Epics and Anti-epics of Agrarian Transformation in Twentieth Century Latin America (Yale Agrarian Studies)

Friday, November 8, 2019
11:00 AM - 1:00 PM
230 Prospect Street, Room 101
Ericka Beckman (University of Pennsylvania)

Ericka Beckman is Associate Professor of Romance Languages and Graduate Chair in Hispanic Studies at the University of Pennsylvania. Her research focuses primarily on narratives of capitalist modernity and modernization in nineteenth- and twentieth-century Latin America. Her first book, Capital Fictions: The Literature of Latin America’s Export Age (Minnesota, 2013), studied how literature represented the incorporation of the region’s economies into world commodity markets at the end of the nineteenth century.

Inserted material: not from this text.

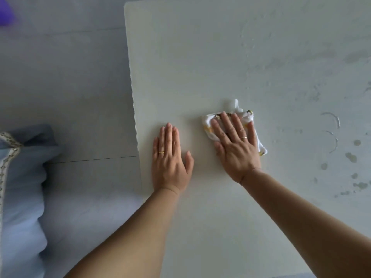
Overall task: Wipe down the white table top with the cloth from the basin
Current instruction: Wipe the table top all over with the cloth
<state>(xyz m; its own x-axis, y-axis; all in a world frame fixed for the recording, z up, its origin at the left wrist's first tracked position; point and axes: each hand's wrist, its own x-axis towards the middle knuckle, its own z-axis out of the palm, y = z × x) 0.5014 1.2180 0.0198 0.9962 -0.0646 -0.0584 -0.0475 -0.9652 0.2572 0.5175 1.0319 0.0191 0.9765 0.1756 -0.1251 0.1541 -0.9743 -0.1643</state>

Her current book project, tentatively titled “Agrarian Questions: Latin American Literature in the Age of Development,” examines how twentieth-century literary fiction by authors such as, Rosario Castellanos, Juan Rulfo, José Donoso and José María Arguedas, registered capitalist transitions in the countryside, primarily in relation to three overlapping processes: agricultural commercialization and mechanization, urban out-migration, and land reform.

The Agrarian Studies Program presents a weekly colloquium organized around an annual theme. Invited specialists send papers in advance that are the focus of an organized discussion by the faculty and graduate students associated with the colloquium.